The proposed Keystone XL pipeline has been under review for more than three years. It has drawn criticism from environmental groups over a stretch that would pass over the environmentally sensitive Ogallala Aquifer in the Nebraska Sand Hills. President Barack Obama denied the company a permit in January.
Pourbaix said TransCanada has decided to move forward with the southern leg of the pipeline. The southern portion of the pipeline would run from Cushing, Okla., to Port Arthur, Texas.
Pourbaix said TransCanada hopes to have approval for the northern leg of the Keystone XL by early 2013. If approved, the project would be completed and come online in 2015. Pourbaix said since the Keystone XL controversy began, the importance of communication by the industry has become evident.
“They’re incredibly safer than trucks,” Pourbaix said. “Not only are pipelines safe, they’re becoming even safer.”

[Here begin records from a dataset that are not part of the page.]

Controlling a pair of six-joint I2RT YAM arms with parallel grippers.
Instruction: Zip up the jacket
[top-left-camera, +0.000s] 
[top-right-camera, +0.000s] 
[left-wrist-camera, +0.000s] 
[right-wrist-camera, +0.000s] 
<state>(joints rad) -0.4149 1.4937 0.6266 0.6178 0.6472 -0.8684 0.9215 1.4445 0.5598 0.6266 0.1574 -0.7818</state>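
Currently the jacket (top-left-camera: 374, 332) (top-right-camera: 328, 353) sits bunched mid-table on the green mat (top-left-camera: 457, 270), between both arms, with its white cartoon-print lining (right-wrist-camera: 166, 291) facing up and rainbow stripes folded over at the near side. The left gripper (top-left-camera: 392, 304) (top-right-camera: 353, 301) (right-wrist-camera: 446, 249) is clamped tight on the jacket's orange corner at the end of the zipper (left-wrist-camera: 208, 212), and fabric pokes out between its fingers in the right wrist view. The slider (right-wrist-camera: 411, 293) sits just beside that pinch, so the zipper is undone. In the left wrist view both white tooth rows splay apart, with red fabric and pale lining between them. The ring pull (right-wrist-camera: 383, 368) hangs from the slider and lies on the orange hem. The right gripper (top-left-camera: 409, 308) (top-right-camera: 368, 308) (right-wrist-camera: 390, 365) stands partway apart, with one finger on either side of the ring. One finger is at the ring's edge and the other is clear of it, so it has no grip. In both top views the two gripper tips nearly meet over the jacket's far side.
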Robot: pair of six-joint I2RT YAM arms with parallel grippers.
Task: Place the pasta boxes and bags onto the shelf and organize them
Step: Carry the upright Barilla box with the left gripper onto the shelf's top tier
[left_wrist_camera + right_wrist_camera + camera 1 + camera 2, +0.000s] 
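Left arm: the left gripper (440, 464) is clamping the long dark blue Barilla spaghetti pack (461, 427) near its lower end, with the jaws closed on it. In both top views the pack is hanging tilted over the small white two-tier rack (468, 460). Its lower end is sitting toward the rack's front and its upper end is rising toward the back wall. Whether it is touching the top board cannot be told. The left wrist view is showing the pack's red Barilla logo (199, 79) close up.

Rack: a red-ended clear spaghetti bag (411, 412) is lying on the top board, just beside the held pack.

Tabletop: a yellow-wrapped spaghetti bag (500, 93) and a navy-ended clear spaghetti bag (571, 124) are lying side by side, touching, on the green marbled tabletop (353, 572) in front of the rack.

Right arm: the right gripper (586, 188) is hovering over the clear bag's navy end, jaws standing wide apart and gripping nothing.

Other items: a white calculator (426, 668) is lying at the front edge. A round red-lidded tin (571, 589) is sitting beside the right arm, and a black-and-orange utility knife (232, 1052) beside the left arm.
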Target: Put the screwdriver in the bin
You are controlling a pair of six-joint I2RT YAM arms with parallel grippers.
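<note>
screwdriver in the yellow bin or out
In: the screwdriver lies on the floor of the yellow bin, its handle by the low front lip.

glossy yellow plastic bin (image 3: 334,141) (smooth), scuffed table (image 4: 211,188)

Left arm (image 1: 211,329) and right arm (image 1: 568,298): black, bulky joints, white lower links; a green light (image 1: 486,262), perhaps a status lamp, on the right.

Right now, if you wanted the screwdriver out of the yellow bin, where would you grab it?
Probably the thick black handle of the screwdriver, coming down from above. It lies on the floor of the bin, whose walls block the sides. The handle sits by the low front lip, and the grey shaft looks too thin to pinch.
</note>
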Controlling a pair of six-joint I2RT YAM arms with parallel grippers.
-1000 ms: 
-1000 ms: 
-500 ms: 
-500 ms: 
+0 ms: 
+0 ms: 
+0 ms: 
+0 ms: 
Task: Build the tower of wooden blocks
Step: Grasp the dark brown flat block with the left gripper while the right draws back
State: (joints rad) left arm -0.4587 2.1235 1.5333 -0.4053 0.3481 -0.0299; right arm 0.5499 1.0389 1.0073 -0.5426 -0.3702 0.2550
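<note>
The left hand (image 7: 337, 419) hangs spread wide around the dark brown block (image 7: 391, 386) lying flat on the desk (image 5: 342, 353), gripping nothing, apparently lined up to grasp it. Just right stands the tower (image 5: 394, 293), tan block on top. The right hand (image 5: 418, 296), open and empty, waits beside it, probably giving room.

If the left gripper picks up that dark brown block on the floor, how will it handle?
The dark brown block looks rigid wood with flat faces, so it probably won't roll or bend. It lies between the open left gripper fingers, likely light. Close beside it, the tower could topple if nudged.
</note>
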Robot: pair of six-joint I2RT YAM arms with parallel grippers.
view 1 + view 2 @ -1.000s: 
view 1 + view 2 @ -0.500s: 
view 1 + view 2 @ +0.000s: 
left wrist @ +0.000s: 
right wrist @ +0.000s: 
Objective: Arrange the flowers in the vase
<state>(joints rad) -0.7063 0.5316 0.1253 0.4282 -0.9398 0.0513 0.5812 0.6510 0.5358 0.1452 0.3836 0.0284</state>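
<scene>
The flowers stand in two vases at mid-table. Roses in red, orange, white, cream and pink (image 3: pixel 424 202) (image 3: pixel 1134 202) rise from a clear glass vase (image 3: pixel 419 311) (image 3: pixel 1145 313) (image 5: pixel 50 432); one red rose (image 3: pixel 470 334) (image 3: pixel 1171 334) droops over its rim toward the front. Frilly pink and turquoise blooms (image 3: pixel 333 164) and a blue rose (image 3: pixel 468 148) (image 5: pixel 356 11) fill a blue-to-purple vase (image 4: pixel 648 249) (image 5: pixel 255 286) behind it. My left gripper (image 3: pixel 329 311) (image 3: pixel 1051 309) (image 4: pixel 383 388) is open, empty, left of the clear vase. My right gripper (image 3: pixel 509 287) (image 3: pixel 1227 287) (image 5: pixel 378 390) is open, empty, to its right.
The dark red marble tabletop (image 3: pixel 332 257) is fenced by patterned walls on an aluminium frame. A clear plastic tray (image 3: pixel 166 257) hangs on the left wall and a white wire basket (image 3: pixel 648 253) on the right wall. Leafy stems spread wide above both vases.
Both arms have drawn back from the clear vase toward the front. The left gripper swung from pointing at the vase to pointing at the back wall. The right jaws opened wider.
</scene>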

Mick Urban, government relations manager for Oneok, said the company has investments between $3.2 billion and $3.7 billion planned for North Dakota. The company primarily deals with the gathering, processing and transportation of natural gas and natural gas liquids.
“This is a liquid-rich play,” Urban said.
The company is in the process of building the Bakken NGL Pipeline. The 525-mile pipeline will transport natural gas liquids from western North Dakota to northern Colorado. The cost of the project is between $595 million and $730 million. The pipeline, which is expected to be completed in the first half of 2013, would have an initial capacity of 60,000 barrels per day.
Urban said projects such as the Bakken NGL Pipeline will fill an “unmet need” in gathering natural gas in the Williston Basin, a large amount of which is being flared.
The company also announced its first oil pipeline project, the Bakken Express Crude Pipeline, in April. The 1,300-mile oil pipeline has an estimated cost between $1.5 billion and $1.8 billion. It would begin in Stanley and run south to Cushing. Construction is set to begin in 2013 and is to be completed in 2015. It would have a capacity of 200,000 barrels of oil per day.
Officials with Alliance Pipeline, WBI Energy, Enbridge, Bridger/Belle Fourche Pipelines, Plains All American Pipeline and Saddle Butte Pipeline also spoke at Thursday’s gathering.
Dalrymple said the projects under construction by pipeline companies operating in western North Dakota are improving the efficiency of getting oil and natural gas to market. He said the increased pipeline capacity also will be able to, in time, greatly reduce the number of trucks that’ve sharply increased traffic on oil patch roads. Dalrymple said this will be a positive development for western North Dakota.
“Build more, do more, gather more. And do it as fast as you possibly can,” Dalrymple said.